▶ [THE DATA]:

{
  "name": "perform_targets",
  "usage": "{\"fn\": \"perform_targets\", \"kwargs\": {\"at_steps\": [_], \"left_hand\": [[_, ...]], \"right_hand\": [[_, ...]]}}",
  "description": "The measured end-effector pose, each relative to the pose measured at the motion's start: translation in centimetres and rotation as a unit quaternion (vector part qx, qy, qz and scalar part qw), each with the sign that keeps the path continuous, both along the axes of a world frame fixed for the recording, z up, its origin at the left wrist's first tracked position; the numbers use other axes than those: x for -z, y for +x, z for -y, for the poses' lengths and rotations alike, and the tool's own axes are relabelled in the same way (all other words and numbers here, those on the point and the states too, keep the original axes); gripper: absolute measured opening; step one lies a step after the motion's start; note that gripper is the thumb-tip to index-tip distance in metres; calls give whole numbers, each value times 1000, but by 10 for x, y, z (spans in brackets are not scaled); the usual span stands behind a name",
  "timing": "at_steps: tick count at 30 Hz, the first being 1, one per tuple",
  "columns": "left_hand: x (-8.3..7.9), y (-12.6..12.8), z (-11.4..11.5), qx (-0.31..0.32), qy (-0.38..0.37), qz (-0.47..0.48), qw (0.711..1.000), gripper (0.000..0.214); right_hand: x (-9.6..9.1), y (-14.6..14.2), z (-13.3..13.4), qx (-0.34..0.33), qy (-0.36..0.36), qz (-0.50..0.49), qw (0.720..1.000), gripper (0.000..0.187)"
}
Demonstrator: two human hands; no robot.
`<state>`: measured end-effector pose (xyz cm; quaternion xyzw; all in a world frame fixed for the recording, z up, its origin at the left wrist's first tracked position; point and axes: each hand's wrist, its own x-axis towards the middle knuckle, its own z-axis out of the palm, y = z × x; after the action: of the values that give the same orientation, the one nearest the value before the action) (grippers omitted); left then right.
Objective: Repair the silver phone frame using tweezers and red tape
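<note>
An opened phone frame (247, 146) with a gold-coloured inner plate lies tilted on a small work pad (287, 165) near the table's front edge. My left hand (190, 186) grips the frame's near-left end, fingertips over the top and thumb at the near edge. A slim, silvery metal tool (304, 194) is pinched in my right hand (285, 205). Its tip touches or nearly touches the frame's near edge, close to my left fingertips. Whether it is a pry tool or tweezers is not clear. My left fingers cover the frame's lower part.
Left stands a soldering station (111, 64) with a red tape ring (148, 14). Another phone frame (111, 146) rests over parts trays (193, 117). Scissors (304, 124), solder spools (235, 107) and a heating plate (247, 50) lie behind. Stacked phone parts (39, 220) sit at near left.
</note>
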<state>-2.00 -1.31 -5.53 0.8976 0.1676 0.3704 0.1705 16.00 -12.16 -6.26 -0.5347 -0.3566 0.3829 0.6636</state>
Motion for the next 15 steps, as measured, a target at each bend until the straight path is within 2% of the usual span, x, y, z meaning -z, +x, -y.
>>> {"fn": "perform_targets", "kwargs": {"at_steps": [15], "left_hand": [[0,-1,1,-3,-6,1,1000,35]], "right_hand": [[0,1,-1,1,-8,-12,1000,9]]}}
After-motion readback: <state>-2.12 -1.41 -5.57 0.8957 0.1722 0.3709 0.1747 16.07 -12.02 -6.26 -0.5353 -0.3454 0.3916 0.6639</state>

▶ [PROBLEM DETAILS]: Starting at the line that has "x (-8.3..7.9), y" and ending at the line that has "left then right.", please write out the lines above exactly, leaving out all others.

▶ [WRITTEN ANSWER]:
  "columns": "left_hand: x (-8.3..7.9), y (-12.6..12.8), z (-11.4..11.5), qx (-0.31..0.32), qy (-0.38..0.37), qz (-0.47..0.48), qw (0.711..1.000), gripper (0.000..0.214); right_hand: x (-9.6..9.1), y (-14.6..14.2), z (-13.3..13.4), qx (-0.34..0.33), qy (-0.36..0.36), qz (-0.50..0.49), qw (0.720..1.000), gripper (0.000..0.187)"
}
Demonstrator: two human hands; no robot.
`<state>`: measured end-effector pose (xyz cm; quaternion xyzw; all in a world frame fixed for the recording, z up, its origin at the left wrist's first tracked position; point and axes: each hand's wrist, its own x-axis towards the middle knuckle, its own z-axis out of the palm, y = z × x; after the action: of the values that give the same orientation, the one nearest the value before the action) (grippers omitted); left then right.

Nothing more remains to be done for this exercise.